Exercise prompt
Copy out exactly the lines from the first line of the material below through the line containing "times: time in", and nothing beyond them.

Dataset content

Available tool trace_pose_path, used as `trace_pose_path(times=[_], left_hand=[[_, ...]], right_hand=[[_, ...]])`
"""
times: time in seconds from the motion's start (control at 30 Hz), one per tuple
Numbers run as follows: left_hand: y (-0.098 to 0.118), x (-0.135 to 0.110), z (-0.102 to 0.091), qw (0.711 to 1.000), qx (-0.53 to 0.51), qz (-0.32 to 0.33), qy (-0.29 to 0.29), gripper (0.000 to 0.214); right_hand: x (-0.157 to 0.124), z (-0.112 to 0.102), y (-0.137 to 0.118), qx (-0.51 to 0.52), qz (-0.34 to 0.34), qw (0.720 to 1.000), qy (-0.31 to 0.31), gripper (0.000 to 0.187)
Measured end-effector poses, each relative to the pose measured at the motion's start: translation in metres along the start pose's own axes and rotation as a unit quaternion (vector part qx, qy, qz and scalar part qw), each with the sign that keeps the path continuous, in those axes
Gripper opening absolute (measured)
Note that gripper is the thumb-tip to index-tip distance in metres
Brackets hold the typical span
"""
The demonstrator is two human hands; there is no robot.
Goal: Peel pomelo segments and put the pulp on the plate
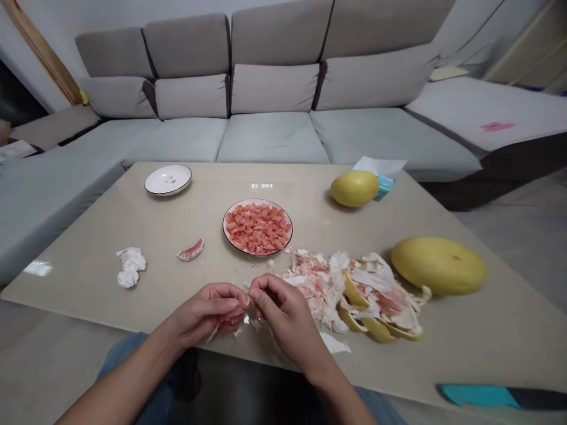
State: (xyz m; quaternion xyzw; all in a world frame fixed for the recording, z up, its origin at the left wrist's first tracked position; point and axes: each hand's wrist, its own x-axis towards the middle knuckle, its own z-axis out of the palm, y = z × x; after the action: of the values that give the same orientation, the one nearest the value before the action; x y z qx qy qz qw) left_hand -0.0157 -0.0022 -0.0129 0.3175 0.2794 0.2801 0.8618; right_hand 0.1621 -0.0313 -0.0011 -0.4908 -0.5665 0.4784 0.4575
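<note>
Low over the table's near edge, my left hand [212, 313] is closed around a piece of red pomelo flesh [231, 321], mostly covered by the fingers. Thumb and forefinger of my right hand [283, 319] pinch together right beside it; what they grip is too small to make out. Beyond the hands stands a dark-rimmed plate [224, 233] heaped with peeled red pomelo pieces [258, 227]. One pomelo segment [191, 250] with its skin on lies left of that plate. To the right of my right hand spreads a pile of pomelo peel [354, 292] and pale membrane.
Two whole yellow pomelos, one nearer [438, 265] and one farther [354, 189], sit on the right. A tissue pack [384, 184] is behind the farther one. A knife [482, 395] lies at the near right edge. Crumpled tissue [131, 267] and a white plate [155, 180] are left.
</note>
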Motion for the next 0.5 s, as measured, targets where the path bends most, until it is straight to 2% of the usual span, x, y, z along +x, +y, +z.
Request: trace_pose_path(times=[0.17,0.37,0.5], left_hand=[[0.0003,0.0005,0.0019,1.000,-0.018,0.000,-0.019,0.022],[-0.0006,0.0003,0.0014,0.999,-0.036,-0.007,-0.020,0.024],[0.0005,0.0015,0.0003,0.994,-0.103,-0.032,0.015,0.026]], right_hand=[[0.0009,-0.0001,0.0021,0.060,0.045,0.997,-0.010,0.020],[0.0025,0.0032,0.0050,0.099,0.064,0.993,-0.013,0.022],[0.0052,0.0016,0.0100,0.070,0.058,0.995,0.043,0.020]])
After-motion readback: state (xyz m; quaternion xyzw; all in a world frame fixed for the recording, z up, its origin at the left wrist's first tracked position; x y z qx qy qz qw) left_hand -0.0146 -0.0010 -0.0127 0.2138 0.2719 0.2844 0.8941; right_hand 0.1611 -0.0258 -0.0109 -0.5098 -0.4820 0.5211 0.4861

Response to this exercise
Available tool trace_pose_path, used as `trace_pose_path(times=[_], left_hand=[[_, ...]], right_hand=[[_, ...]])`
"""
times: time in seconds from the motion's start (control at 30 Hz), one per tuple

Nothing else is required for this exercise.